Getting Started#
In this section we describe the basic structure of traccess and how you can use it to quickly compute access and equity metrics.
There are two main types of objects in Traccess: data objects and computer
objects. Data objects hold specific types of information and data, such as the
Demographic object which holds information on various
populations. Computer objects use these data sets to compute metrics of access
(AccessComputer) and equity
(EquityComputer).
Computing Access#
To compute access, you will at minimum need to define a
Supply dataset and a Cost
matrix. If you want a very simple example of how those look, you can download a
small example supply file and
example cost file.
Loading from CSV#
Here’s a minimum working example, where we load in two CSV files, specify the
columns which indicate origin and destination zones, and create an
AccessComputer object. We are now ready to compute
access to opportunities.
from traccess import AccessComputer, Cost, Supply
supply = Supply.from_csv("supply.csv", id_column="id")

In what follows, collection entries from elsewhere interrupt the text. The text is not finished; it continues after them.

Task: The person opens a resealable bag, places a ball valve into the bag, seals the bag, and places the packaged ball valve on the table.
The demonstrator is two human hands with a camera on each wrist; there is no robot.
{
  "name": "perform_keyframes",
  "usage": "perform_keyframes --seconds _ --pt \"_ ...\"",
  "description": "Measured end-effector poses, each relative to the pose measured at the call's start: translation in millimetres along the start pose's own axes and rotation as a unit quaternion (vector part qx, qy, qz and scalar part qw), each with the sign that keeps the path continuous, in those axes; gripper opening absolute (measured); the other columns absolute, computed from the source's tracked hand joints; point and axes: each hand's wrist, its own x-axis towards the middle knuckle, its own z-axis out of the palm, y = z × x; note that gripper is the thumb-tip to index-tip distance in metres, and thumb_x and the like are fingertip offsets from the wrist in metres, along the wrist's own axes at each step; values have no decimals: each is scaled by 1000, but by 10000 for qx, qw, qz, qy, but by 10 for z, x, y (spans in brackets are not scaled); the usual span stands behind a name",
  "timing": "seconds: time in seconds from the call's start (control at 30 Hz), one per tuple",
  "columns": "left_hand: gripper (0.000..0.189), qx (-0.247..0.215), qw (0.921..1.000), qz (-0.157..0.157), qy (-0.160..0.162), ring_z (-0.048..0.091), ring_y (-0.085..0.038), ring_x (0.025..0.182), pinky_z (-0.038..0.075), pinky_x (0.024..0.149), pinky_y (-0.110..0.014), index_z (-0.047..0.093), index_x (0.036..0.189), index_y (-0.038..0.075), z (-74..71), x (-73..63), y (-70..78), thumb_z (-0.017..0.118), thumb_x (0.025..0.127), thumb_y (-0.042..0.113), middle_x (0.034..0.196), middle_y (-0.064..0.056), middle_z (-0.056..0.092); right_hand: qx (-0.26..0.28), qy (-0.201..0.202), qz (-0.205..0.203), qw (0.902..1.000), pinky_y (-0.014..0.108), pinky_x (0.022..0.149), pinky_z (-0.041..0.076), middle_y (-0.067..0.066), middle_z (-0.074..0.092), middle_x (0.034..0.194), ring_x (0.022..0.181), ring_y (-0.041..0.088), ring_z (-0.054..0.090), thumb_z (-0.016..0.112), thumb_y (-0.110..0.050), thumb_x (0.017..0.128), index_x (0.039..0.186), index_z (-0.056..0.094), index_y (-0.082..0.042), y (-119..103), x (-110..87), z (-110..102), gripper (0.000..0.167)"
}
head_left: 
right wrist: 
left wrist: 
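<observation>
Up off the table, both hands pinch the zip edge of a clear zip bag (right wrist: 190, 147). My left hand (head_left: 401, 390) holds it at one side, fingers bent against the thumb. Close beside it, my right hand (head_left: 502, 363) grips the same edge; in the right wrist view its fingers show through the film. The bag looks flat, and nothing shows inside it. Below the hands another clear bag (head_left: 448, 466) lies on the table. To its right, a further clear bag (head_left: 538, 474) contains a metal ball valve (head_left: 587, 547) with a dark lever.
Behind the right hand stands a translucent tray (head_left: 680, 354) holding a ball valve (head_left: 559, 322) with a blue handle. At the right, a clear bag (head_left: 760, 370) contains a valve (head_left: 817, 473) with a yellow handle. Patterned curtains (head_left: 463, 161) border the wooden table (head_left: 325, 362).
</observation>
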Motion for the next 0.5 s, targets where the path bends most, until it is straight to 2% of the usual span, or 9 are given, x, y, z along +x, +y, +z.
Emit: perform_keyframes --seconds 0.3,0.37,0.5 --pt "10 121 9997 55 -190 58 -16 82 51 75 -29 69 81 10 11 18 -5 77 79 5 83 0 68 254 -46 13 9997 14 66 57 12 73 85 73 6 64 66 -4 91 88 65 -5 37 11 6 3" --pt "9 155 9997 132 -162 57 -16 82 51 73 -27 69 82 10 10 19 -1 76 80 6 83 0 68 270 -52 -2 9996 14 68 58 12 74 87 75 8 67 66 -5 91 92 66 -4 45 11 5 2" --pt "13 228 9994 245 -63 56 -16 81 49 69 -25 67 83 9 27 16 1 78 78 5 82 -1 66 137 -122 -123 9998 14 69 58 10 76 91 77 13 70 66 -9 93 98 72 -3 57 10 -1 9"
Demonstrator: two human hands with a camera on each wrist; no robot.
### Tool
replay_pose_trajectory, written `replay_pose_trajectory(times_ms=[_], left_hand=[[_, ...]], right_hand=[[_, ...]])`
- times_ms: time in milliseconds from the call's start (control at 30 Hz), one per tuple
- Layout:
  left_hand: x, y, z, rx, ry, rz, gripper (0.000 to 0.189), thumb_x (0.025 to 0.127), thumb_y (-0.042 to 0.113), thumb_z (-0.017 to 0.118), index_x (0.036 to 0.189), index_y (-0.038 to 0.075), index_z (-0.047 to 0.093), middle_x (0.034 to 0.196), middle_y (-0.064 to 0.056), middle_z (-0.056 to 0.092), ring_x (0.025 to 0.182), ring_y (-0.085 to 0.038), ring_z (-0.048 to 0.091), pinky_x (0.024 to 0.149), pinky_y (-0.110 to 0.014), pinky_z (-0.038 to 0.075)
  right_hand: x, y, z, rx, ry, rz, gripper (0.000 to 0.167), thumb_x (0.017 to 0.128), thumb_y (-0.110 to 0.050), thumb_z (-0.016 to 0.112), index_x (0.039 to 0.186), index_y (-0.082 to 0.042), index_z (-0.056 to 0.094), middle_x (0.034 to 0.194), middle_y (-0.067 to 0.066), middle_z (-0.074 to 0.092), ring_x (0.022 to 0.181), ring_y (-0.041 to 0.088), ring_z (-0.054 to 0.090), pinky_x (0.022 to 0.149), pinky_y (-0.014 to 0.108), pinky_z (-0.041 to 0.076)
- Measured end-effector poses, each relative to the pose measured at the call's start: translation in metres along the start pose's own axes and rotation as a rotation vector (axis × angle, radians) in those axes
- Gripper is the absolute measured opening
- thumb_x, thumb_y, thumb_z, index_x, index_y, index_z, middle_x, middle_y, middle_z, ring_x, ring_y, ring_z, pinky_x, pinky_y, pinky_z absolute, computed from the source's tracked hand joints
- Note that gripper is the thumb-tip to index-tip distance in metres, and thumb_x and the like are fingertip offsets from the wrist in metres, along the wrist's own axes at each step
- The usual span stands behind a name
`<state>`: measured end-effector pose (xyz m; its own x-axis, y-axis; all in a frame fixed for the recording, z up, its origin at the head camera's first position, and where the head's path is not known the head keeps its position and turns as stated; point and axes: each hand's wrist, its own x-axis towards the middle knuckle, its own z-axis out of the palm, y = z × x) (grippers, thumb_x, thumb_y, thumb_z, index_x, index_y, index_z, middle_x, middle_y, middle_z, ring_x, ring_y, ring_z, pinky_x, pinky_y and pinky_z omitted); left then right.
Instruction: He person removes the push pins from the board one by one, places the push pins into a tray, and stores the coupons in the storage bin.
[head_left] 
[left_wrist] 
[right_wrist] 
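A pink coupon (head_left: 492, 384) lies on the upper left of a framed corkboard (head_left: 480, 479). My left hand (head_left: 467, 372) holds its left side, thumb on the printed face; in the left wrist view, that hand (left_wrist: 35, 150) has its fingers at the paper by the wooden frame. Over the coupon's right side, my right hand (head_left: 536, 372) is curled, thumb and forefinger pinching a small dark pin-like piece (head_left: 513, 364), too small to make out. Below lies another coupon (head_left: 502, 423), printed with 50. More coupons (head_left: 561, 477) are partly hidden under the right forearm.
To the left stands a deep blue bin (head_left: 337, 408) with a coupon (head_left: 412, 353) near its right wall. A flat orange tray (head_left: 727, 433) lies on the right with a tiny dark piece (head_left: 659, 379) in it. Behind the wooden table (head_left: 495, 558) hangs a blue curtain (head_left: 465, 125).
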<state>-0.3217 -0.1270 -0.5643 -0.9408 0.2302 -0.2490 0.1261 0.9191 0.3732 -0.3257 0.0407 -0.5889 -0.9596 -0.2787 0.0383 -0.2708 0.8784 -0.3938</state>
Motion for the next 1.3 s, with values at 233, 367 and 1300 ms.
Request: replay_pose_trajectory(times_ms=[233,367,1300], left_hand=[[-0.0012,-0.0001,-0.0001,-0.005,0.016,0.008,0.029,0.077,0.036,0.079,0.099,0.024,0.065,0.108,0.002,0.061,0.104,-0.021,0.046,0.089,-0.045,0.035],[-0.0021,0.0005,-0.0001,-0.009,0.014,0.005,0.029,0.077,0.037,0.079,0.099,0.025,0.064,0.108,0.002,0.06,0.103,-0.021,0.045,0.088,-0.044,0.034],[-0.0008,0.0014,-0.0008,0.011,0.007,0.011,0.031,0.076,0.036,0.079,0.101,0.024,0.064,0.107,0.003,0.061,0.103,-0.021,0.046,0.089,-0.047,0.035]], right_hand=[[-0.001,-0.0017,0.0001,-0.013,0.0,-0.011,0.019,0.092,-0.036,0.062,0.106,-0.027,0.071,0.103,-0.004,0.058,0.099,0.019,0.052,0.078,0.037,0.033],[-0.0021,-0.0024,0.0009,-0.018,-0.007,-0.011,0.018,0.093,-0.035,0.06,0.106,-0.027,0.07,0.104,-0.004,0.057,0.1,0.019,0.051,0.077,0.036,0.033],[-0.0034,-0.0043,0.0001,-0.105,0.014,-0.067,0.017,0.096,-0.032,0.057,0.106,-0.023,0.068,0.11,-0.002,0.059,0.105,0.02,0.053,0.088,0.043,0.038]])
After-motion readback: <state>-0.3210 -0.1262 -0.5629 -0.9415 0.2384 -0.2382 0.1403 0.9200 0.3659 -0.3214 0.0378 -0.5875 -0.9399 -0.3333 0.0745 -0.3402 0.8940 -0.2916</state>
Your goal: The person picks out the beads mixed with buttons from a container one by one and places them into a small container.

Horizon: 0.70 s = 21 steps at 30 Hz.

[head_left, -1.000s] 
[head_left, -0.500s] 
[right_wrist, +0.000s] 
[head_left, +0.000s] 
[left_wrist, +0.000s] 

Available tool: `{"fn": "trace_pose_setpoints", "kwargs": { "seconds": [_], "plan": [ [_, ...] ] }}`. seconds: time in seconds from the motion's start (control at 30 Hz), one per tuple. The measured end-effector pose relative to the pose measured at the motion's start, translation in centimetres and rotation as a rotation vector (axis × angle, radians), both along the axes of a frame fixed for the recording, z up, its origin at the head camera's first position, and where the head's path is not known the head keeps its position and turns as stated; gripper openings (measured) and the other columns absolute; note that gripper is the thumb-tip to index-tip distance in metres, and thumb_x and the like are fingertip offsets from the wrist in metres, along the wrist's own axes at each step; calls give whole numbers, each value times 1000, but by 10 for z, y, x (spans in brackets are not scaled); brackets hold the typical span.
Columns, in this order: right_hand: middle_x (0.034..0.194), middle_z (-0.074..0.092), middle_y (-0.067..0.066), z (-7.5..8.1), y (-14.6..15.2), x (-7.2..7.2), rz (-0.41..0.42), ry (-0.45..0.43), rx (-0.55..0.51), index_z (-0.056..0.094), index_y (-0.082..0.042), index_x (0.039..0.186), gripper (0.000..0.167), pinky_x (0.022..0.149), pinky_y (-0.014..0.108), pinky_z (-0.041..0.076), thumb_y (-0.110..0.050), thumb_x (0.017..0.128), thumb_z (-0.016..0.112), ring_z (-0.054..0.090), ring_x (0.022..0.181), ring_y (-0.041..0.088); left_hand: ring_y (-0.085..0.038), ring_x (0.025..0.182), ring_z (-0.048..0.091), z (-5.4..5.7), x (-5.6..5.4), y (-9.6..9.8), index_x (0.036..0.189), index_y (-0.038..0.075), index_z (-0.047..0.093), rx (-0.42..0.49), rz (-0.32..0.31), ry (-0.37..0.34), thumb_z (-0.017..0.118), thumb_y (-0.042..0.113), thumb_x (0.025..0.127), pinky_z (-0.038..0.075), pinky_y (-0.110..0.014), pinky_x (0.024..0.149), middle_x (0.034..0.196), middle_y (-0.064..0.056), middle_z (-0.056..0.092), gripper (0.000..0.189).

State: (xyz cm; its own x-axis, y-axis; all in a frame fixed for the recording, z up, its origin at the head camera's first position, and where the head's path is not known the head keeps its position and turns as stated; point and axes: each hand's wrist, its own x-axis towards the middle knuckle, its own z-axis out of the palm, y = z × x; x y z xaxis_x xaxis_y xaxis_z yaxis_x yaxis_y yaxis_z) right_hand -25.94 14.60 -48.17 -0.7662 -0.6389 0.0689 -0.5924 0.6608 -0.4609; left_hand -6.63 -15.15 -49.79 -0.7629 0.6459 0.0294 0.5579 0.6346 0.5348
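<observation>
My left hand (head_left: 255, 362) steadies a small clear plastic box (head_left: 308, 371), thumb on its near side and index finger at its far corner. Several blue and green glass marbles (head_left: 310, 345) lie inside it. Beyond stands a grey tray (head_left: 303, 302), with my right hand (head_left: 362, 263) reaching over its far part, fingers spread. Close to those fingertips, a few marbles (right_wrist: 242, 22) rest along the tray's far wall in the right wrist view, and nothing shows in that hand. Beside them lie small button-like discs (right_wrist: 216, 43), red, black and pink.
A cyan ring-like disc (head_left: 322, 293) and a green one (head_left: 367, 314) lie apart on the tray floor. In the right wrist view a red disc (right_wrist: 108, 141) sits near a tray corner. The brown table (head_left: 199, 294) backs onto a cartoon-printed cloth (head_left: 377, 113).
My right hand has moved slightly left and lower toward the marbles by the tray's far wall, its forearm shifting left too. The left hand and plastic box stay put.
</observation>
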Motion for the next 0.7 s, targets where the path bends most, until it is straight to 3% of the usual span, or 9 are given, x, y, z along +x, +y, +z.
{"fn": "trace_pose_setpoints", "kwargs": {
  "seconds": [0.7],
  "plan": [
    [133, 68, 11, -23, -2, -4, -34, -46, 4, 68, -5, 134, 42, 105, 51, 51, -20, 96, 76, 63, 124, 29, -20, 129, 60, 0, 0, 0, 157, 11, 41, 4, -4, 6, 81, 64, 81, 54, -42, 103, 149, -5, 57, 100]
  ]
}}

cost = Cost.from_csv("costs.csv", from_id="o", to_id="d")
ac = AccessComputer(supply, cost)
Note
When you load from a CSV or Parquet file, you can pass along any arguments that you might normally send to Pandas.read_csv() or Pandas.read_parquet(). This is especially useful when you want to specify dtypes for your ID columns.
Note
The dataframe associated with each object is stored in <object>.data. So for example, supply.data returns the dataframe containing supply information.
Passing DataFrames Directly#
If you already have a pandas DataFrame object you can pass it directly to the constructor:
supply = Supply(dataframe, id_column="origin_id")
Compute Accecss Metrics#
Now that you have the appropriate data loaded and computer object set, you can compute any number of access metrics:
second_closest = ac.cost_to_closest(cost_column="c", supply_columns=["oj2"], n=2)
cutoff45 = ac.cumulative_cutoff(cost_column=["c"], cutoffs=[45])
Each of these produces an Access object which can
be fed into an EquityComputer for further analysis,
or the data can be accessed directly using <Access>.data.